Give back exactly the lines of the data below, starting with the line that has "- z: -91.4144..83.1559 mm" and going on through the line that has "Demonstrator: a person".

Start of Block

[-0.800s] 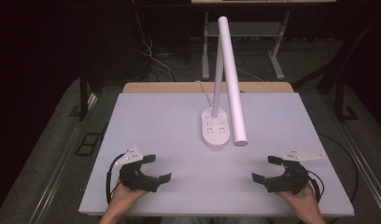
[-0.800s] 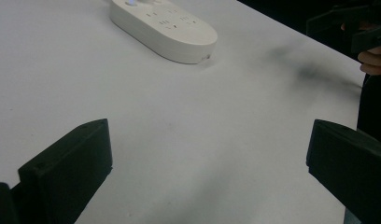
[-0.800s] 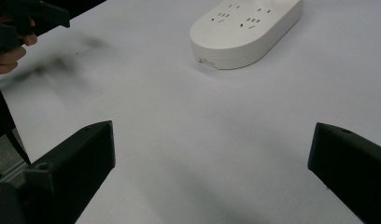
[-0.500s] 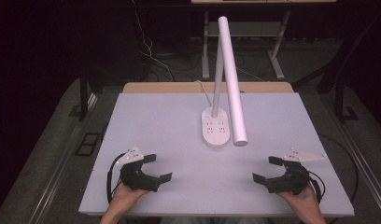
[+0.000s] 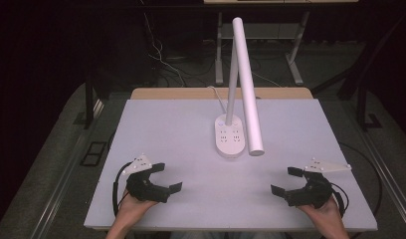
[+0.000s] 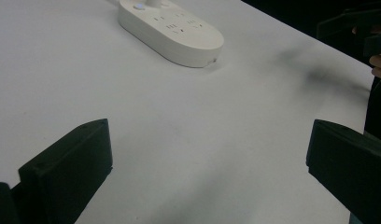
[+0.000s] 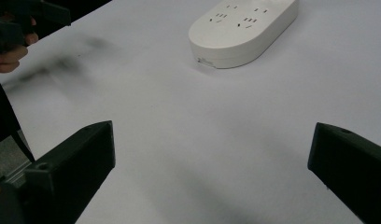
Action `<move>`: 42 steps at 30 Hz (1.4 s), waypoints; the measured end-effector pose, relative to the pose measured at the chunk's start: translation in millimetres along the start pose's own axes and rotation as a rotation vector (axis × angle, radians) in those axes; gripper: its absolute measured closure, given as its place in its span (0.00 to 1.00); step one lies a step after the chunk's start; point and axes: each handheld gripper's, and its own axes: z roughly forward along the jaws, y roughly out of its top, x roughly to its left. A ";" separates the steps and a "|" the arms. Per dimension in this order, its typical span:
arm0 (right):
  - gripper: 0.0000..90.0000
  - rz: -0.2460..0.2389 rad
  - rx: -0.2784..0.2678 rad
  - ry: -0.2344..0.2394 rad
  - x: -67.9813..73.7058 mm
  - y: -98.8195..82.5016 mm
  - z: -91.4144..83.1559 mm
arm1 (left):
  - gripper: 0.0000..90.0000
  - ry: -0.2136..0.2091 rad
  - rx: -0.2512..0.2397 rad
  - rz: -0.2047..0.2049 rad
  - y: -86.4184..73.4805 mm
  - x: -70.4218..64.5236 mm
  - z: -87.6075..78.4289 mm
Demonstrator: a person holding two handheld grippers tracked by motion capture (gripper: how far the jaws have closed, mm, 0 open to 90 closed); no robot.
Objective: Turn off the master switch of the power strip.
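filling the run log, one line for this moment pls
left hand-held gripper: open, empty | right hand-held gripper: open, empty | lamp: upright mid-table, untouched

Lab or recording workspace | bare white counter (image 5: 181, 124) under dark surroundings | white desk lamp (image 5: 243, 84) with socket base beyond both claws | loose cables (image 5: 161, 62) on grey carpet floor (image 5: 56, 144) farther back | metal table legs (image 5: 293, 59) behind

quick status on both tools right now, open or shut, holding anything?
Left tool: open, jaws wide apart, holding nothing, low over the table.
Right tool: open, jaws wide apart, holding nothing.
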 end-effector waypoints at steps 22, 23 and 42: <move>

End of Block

### RESULT OF THE TASK:
  - z: -91.4144..83.1559 mm
arm1 (left):
  - gripper: 0.0000..90.0000
  - ry: -0.2136..0.2091 rad
  - rx: -0.2512..0.2397 rad
  - rz: -0.2047..0.2049 rad
  - y: -86.4184..73.4805 mm
  - x: -70.4218..64.5236 mm
  - z: -87.6075..78.4289 mm
Demonstrator: a person holding two handheld grippers tracked by motion capture (gripper: how far the jaws have closed, mm, 0 open to 90 closed); no robot.

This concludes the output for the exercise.